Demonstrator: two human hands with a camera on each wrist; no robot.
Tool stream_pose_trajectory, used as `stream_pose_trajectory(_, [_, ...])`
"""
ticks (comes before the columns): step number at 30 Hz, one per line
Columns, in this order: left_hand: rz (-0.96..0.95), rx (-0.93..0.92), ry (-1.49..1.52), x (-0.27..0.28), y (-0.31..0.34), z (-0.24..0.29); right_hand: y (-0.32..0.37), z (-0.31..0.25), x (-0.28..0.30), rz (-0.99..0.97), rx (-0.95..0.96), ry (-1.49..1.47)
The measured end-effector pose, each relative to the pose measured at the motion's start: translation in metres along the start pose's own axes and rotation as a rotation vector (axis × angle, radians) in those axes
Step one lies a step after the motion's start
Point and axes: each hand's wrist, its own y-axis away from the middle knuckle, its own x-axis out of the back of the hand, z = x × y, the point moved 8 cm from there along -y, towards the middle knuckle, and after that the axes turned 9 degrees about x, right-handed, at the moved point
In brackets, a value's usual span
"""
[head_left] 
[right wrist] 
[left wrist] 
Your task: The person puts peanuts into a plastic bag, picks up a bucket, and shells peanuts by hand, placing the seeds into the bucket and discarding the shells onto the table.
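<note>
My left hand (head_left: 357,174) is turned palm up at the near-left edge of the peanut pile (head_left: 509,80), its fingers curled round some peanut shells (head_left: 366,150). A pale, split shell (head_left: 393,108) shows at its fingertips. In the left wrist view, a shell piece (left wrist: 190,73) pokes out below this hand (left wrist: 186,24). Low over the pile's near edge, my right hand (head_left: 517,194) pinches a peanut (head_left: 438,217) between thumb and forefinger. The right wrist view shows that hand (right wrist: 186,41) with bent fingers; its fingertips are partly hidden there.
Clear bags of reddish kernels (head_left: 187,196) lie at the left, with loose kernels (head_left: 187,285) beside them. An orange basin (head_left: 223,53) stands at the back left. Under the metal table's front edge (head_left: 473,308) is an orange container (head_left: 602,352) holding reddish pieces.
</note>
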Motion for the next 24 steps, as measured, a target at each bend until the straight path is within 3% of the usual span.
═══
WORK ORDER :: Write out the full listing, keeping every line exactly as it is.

ANSWER SECTION ::
Demonstrator: two human hands with a camera on each wrist; no robot.
Tool stream_pose_trajectory, used as `stream_pose_trajectory(_, [_, ...])`
"""
ticks (comes before the columns): step number at 30 Hz, one per line
Columns, in this order: left_hand: rz (-0.96..0.95), rx (-0.93..0.92), ry (-1.49..1.52), x (-0.27..0.28), y (-0.31..0.34), z (-0.24..0.29); right_hand: y (-0.32..0.37), z (-0.31..0.25), x (-0.28..0.30), rz (-0.99..0.97), rx (-0.95..0.96), ry (-1.49..1.47)
The measured end-effector pose, each relative to the pose measured at the motion's start: translation in metres along the start pose's own axes and rotation as a rotation vector (axis × angle, radians) in those axes
Step one lies a step after the motion's start
Point and axes: each hand's wrist, its own y-axis away from the middle knuckle, its own x-axis out of the back of the hand, z = x × y, the point moved 8 cm from there along -y, towards the middle knuckle, and after that the axes turned 9 degrees about x, right-handed, at the moved point
In brackets, a value's usual span
"""
[head_left] 
[right wrist] 
[left wrist] 
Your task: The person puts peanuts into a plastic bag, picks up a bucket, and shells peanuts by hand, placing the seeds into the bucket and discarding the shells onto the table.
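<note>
My left hand (head_left: 357,174) is turned palm up at the near-left edge of the peanut pile (head_left: 509,80), its fingers curled round some peanut shells (head_left: 366,150). A pale, split shell (head_left: 393,108) shows at its fingertips. In the left wrist view, a shell piece (left wrist: 190,73) pokes out below this hand (left wrist: 186,24). Low over the pile's near edge, my right hand (head_left: 517,194) pinches a peanut (head_left: 438,217) between thumb and forefinger. The right wrist view shows that hand (right wrist: 186,41) with bent fingers; its fingertips are partly hidden there.
Clear bags of reddish kernels (head_left: 187,196) lie at the left, with loose kernels (head_left: 187,285) beside them. An orange basin (head_left: 223,53) stands at the back left. Under the metal table's front edge (head_left: 473,308) is an orange container (head_left: 602,352) holding reddish pieces.
</note>
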Motion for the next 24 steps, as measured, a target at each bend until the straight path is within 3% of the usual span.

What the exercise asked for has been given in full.